— Наши!!!
И скатился кубарем по лестнице в дом. Костя спустился с помощью другого солдата. Хозяева обнимали их и плакали на радостях.
В госпитале Костя часто вспоминал этих добрых, мужественных людей, очень сожалея, что не мог увидеть и запомнить их лица.
После лечения его, может быть, и не вернули бы на летную службу, заслали бы куда-нибудь в пехоту. И к тому, кажется, клонилось дело. Вызывали в политотдел. Его короткий, без эмоций рассказ о пребывании на вражеской территории фиксировался протоколом, но верили ему мало. Косте повезло: он встретился в госпитале с главным штурманом корпуса. Молодого гвардейца из родного ГИАЛКа полковник выслушал внимательно, и стоило ему позвонить куда-то, с кем-то переброситься мужской шуткой, как на другой же день выписанный из госпиталя младший лейтенант Розинский получил направление в свой полк.
С наступлением утра Костя гнал от себя эти воспоминания. Соседи по койке просыпались бодрыми и жизнерадостными, затевали веселую возню вместо физзарядки, и Костя старался подстроиться под их лад.
На аэродроме, когда в ожидании зеленой ракеты делать нечего, порой опять всплывала на поверхность Костина история. Большого значения ей уже не придавали, но она навязала в зубах. Кто-нибудь начинал представлять, как Костя Розинский по тревоге вскочил в самолет комэска, как за ним гонялись все "мессеры" фронта. Взлети он на своей машине, его, пожалуй, не тронули бы. Какой-нибудь "месс" понюхал бы с хвоста и бросил. Но асовский самолет!.. Летчики представляли все в лицах, покатывались со смеху, наставительно выкрикивая:
— Не в свои сани не садись!
Пришло известие о гибели Ивана Горячеватого. Об этом написали откуда-то из-под Берлина его однополчане, тоже выпускники школы ускоренного типа. Судя по письму, погиб Иван просто, как гибнут летчики-истребители в бою. Где-то не дотянул, в какой-то момент опоздал под-скользить, чтобы увернуться от трассы, и пуля — может быть, всего одна — человеку много не надо — пронизала фонарь кабины и пилота. Если воздушный бой шел над своей территорией, то были бы найдены останки или хотя бы документы, если же дрались над противником, то последние Ивановы мгновенья остались лишь в памяти летчиков группы: косая черта в небе, беззвучная вспышка взрыва на земле. Командир, может, черкнул ногтем крестик на карте, засекая то место. Если нашлось на это время у командира — ведь группа вела воздушный бой.
Вот и нету больше Ивана Горячеватого — сильного, мужественного человека. Погибнуть в самом конце войны, может быть, в одном из самых последних воздушных боев над Берлином — это очень печально и несправедливо, как казалось Зосимову и Булгакову. Они тяжело переживали смерть инструктора, уж какого ни есть, а первого своего инструктора и потому родного. По молодости и по холостяцкому своему сознанию они мало задумывались над тем, что осталась на свете навсегда опечаленная горем еще одна душа — жена летчика, что, может быть, уже глядит в мир лупастыми глазенками новорожденный сын летчика, о котором он мечтал.

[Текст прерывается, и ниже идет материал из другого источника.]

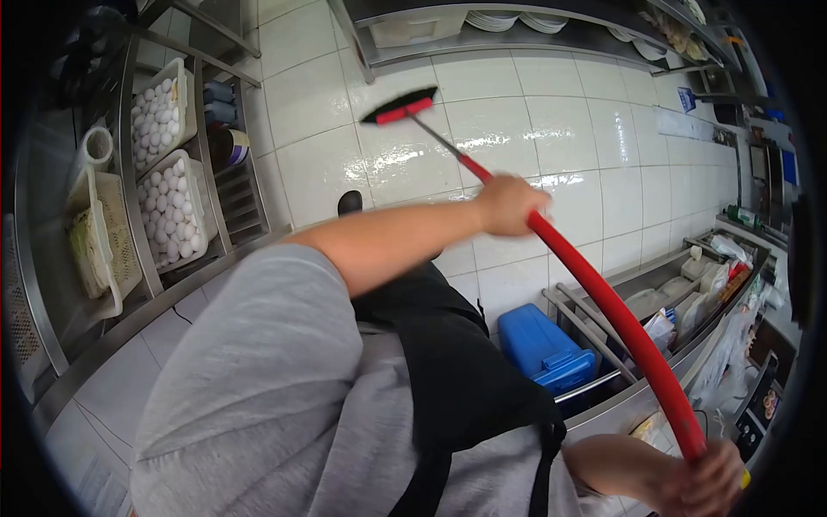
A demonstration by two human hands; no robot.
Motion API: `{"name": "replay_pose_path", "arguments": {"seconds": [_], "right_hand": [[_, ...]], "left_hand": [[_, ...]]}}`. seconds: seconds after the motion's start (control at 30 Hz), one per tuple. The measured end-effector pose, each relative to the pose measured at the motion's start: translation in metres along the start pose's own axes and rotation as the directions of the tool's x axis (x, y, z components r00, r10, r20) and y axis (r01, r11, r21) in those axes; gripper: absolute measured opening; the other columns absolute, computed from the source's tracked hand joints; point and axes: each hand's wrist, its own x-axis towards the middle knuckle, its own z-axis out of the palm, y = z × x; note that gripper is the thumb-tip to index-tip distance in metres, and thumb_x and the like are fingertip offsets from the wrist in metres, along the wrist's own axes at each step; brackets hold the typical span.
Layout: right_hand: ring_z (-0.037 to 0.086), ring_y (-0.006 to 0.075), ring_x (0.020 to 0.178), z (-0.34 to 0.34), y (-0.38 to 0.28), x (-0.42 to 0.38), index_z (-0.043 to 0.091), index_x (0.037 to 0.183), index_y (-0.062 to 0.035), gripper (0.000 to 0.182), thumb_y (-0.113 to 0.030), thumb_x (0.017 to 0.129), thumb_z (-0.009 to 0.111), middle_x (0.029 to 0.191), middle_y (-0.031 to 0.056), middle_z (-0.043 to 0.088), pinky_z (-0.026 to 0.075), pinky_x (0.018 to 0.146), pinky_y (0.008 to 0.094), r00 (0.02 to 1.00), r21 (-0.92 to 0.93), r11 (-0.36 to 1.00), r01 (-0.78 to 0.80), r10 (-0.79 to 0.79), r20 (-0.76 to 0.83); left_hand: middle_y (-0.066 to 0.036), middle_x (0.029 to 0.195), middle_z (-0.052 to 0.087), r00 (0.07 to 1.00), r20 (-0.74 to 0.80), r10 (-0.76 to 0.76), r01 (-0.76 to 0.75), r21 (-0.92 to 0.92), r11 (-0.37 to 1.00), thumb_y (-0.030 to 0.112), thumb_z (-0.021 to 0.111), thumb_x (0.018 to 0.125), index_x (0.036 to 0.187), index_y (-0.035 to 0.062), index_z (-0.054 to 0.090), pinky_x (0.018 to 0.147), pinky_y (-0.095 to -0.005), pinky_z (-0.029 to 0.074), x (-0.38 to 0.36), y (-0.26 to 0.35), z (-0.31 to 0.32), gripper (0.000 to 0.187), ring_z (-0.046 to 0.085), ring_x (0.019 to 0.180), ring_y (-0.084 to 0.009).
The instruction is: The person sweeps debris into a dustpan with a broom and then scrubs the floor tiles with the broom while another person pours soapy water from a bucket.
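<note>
A long broom with a red handle (607, 302) slants across the view. Its red head with black bristles (401, 107) rests on the white tiled floor (405, 168), which looks wet in places. My left hand (514, 205) is closed around the handle partway down, the arm reaching across in front of my body. At the lower right, my right hand (702, 482) grips the top end of the handle; it is slightly blurred. The tip of my black shoe (350, 202) shows beneath my left forearm.
Left, a steel rack (142, 215) holds baskets of white eggs (170, 211) and a basket of vegetables (86, 246). Ahead is a shelf with stacked plates (493, 21). On the right, a blue bin (543, 345) stands by a cluttered steel counter (680, 302).
</note>
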Motion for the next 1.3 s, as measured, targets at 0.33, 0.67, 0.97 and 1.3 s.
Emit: {"name": "replay_pose_path", "arguments": {"seconds": [0.33, 0.67, 0.97, 1.3], "right_hand": [[0.033, 0.0035, 0.038, -0.029, -0.087, -0.02, 0.034, 0.061, -0.0174, 0.036, -0.03, 0.093, 0.045, 0.049, -0.009, 0.033, 0.032, 0.044, 0.0221, 1.0, -0.118, 0.993, -0.028, 0.026, -0.015], [0.032, 0.0111, 0.04, -0.057, 0.079, -0.079, 0.039, 0.059, -0.0127, 0.035, -0.027, 0.09, 0.049, 0.047, -0.0018, 0.037, 0.026, 0.047, 0.0286, 0.933, -0.296, 0.955, -0.022, -0.086, -0.349], [0.033, 0.0037, 0.04, -0.07, -0.078, -0.015, 0.033, 0.061, -0.0171, 0.037, -0.033, 0.094, 0.043, 0.048, -0.01, 0.033, 0.034, 0.046, 0.0233, 0.987, -0.134, 0.991, -0.03, 0.007, -0.163], [0.039, 0.0199, 0.045, -0.076, 0.17, -0.062, 0.044, 0.063, -0.0063, 0.033, -0.026, 0.087, 0.054, 0.051, 0.0058, 0.041, 0.033, 0.052, 0.0353, 0.86, -0.383, 0.919, -0.087, -0.125, -0.495]], "left_hand": [[-0.01, 0.06, 0.058, 0.933, 0.284, 0.221, -0.118, -0.339, 0.933, 0.037, 0.061, 0.079, 0.066, 0.0132, 0.052, 0.056, -0.0462, 0.046, 0.013, 0.107, 0.089, 0.029, 0.06, 0.062, -0.0339], [-0.013, 0.068, 0.058, 0.98, 0.198, 0.016, -0.049, 0.159, 0.986, 0.026, 0.065, 0.079, 0.069, 0.0097, 0.051, 0.061, -0.044, 0.045, 0.112, -0.068, 0.043, 0.024, 0.059, 0.071, -0.035], [-0.01, 0.065, 0.062, 0.858, 0.489, 0.155, -0.032, -0.251, 0.967, 0.035, 0.065, 0.073, 0.066, 0.0135, 0.058, 0.063, -0.0443, 0.049, 0.066, 0.114, 0.101, 0.023, 0.063, 0.068, -0.0314], [-0.017, 0.083, 0.062, 0.852, 0.523, -0.036, -0.138, 0.289, 0.947, 0.025, 0.07, 0.072, 0.08, 0.0054, 0.059, 0.075, -0.0415, 0.048, 0.244, -0.13, 0.062, 0.024, 0.061, 0.084, -0.0343]]}}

Нередко в бою случается так, что человек гибнет, совершая геройство на глазах у товарищей, и тогда смерть его называют подвигом. Подвиг тот высоко оценивается однополчанами, командованием и правительством. Сами за себя свидетельствуют воздушный таран, когда летчик ценой собственной жизни обрывает полет вражеского бомбардировщика; бросок отважного пехотинца, вооруженного связкой гранат, навстречу танковой лавине; ценные сведения о противнике, переданные агентурным разведчиком в последние минуты свободы.
Чаще же воины гибнут, не вырываясь из строя вперед, выполняя в боевых порядках подразделения свои уставные обязанности. Общего признания геройства тут может, и не быть, награда может и не последовать, но подвиг все равно есть. Прославленные и оставшиеся безвестными, увенчанные орденами и не попавшие в списки награжденных — все они с оружием в руках защищали Родину, внесли равный вклад: отдали жизнь.
Лейтенант Горячеватый в составе эскадрильи ЛА-5 вылетел на сопровождение своих бомбардировщиков. "Мессер-шмиттов" и "фокке-вульфов" было в мартовском небе сорок пятого года уже совсем не густо. Передний край гитлеровских войск они уже почти не прикрывали, с нашими истребителями в бой не вступали — не хватало сил; но сразу же слетались в большую стаю и остервенело дрались, когда вот так группа русских бомбардировщиков шла на Берлин.
Своим излюбленным приемом — из-за облаков, из-за угла, ударили они по группе. Метили по клину ведущего звена, да не удалось: "Лавочкины" отвели удар в сторону.